▸ **Required action**: Nothing but an exact copy of the listing should appear in the response.

▸ **Exercise material**:
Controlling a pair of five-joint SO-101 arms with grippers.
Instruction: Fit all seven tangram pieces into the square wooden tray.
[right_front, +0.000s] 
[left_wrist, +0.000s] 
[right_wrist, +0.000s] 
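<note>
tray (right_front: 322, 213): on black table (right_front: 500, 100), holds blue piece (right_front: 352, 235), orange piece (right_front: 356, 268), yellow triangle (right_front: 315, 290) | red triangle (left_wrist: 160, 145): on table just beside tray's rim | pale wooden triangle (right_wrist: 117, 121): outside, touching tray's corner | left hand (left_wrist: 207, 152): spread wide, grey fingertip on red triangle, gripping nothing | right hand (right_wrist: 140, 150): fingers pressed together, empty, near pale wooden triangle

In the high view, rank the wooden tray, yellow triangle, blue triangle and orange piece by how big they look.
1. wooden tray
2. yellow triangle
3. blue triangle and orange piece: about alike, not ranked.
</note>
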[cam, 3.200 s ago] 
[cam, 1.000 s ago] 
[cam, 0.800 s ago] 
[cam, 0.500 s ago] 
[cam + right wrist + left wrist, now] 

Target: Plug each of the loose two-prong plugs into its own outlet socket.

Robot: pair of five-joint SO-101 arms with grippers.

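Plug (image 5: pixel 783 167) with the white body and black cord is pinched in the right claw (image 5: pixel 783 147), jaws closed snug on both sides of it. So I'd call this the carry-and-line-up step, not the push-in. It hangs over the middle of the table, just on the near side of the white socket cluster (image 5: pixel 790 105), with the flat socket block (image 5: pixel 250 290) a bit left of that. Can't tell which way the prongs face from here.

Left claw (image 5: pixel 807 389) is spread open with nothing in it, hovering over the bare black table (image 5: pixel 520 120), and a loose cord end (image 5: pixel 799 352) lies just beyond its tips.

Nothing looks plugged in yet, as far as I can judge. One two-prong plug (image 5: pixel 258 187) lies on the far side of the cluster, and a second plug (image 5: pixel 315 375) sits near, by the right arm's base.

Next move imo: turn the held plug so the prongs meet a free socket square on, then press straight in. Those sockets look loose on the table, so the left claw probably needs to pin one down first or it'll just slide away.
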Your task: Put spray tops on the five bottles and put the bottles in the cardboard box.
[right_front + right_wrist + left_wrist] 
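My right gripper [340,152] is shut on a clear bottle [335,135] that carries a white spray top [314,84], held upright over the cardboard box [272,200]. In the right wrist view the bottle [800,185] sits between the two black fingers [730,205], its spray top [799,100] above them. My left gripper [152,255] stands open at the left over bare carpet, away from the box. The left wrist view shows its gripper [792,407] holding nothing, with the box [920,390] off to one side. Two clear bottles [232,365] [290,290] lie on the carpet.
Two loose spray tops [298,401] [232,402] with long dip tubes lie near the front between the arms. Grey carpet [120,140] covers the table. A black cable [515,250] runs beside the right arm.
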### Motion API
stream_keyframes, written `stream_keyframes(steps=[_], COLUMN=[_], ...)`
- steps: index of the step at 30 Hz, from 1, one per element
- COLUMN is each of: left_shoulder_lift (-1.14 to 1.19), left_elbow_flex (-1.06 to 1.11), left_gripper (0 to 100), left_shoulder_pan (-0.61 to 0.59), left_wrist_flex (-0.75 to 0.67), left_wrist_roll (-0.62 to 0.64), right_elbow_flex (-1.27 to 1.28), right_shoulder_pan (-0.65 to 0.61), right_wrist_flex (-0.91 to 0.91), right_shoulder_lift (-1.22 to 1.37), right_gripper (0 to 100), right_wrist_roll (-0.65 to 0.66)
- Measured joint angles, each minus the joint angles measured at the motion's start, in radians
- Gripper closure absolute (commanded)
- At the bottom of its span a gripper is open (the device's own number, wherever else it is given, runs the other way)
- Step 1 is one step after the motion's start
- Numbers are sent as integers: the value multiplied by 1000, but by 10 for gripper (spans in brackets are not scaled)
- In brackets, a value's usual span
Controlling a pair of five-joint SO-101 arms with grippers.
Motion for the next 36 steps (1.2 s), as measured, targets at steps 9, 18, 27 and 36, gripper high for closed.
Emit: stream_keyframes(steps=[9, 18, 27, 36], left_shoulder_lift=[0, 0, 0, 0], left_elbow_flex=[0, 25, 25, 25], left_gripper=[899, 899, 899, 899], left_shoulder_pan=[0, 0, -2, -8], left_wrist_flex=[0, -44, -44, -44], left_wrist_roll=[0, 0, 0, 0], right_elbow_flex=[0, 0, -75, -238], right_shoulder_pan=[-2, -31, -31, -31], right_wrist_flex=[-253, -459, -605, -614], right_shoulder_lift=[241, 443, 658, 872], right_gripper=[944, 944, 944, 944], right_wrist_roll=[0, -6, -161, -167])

▸ **Response area**:
Controlling a pair of five-joint SO-101 arms with grippers.
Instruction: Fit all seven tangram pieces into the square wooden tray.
[right_front, +0.000s] 
[left_wrist, +0.000s] 
[right_wrist, +0.000s] 
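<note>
tray (right_front: 322, 213): on black table (right_front: 500, 100), holds blue piece (right_front: 352, 235), orange piece (right_front: 356, 268), yellow triangle (right_front: 315, 290) | red triangle (left_wrist: 160, 145): on table just beside tray's rim | pale wooden triangle (right_wrist: 117, 121): outside, touching tray's corner | left hand (left_wrist: 207, 152): spread wide, grey fingertip on red triangle, gripping nothing | right hand (right_wrist: 140, 150): fingers pressed together, empty, near pale wooden triangle

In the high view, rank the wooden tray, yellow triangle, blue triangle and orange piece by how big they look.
1. wooden tray
2. yellow triangle
3. blue triangle and orange piece: about alike, not ranked.
</note>
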[cam, 3.200 s ago] 
[cam, 1.000 s ago] 
[cam, 0.800 s ago] 
[cam, 0.500 s ago] 
[cam + right wrist + left wrist, now] 

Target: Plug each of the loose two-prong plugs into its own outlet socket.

Robot: pair of five-joint SO-101 arms with grippers.

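Plug (image 5: pixel 783 167) with the white body and black cord is pinched in the right claw (image 5: pixel 783 147), jaws closed snug on both sides of it. So I'd call this the carry-and-line-up step, not the push-in. It hangs over the middle of the table, just on the near side of the white socket cluster (image 5: pixel 790 105), with the flat socket block (image 5: pixel 250 290) a bit left of that. Can't tell which way the prongs face from here.

Left claw (image 5: pixel 807 389) is spread open with nothing in it, hovering over the bare black table (image 5: pixel 520 120), and a loose cord end (image 5: pixel 799 352) lies just beyond its tips.

Nothing looks plugged in yet, as far as I can judge. One two-prong plug (image 5: pixel 258 187) lies on the far side of the cluster, and a second plug (image 5: pixel 315 375) sits near, by the right arm's base.

Next move imo: turn the held plug so the prongs meet a free socket square on, then press straight in. Those sockets look loose on the table, so the left claw probably needs to pin one down first or it'll just slide away.
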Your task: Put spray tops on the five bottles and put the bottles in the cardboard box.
[right_front + right_wrist + left_wrist] 
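My right gripper [340,152] is shut on a clear bottle [335,135] that carries a white spray top [314,84], held upright over the cardboard box [272,200]. In the right wrist view the bottle [800,185] sits between the two black fingers [730,205], its spray top [799,100] above them. My left gripper [152,255] stands open at the left over bare carpet, away from the box. The left wrist view shows its gripper [792,407] holding nothing, with the box [920,390] off to one side. Two clear bottles [232,365] [290,290] lie on the carpet.
Two loose spray tops [298,401] [232,402] with long dip tubes lie near the front between the arms. Grey carpet [120,140] covers the table. A black cable [515,250] runs beside the right arm.
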### Motion API
stream_keyframes, written `stream_keyframes(steps=[_], COLUMN=[_], ...)`
- steps: index of the step at 30 Hz, from 1, one per element
- COLUMN is each of: left_shoulder_lift (-1.14 to 1.19), left_elbow_flex (-1.06 to 1.11), left_gripper (0 to 100), left_shoulder_pan (-0.61 to 0.59), left_wrist_flex (-0.75 to 0.67), left_wrist_roll (-0.62 to 0.64), right_elbow_flex (-1.27 to 1.28), right_shoulder_pan (-0.65 to 0.61), right_wrist_flex (-0.91 to 0.91), right_shoulder_lift (-1.22 to 1.37), right_gripper (0 to 100), right_wrist_roll (-0.65 to 0.66)
- Measured joint angles, each minus the joint angles measured at the motion's start, in radians
- Gripper closure absolute (commanded)
- At the bottom of its span a gripper is open (the device's own number, wherever else it is given, runs the other way)
- Step 1 is one step after the motion's start
- Numbers are sent as integers: the value multiplied by 1000, but by 10 for gripper (spans in brackets are not scaled)
- In brackets, a value's usual span
Controlling a pair of five-joint SO-101 arms with grippers.
Motion for the next 36 steps (1.2 s), as measured, targets at steps 9, 18, 27 and 36, gripper high for closed.
Emit: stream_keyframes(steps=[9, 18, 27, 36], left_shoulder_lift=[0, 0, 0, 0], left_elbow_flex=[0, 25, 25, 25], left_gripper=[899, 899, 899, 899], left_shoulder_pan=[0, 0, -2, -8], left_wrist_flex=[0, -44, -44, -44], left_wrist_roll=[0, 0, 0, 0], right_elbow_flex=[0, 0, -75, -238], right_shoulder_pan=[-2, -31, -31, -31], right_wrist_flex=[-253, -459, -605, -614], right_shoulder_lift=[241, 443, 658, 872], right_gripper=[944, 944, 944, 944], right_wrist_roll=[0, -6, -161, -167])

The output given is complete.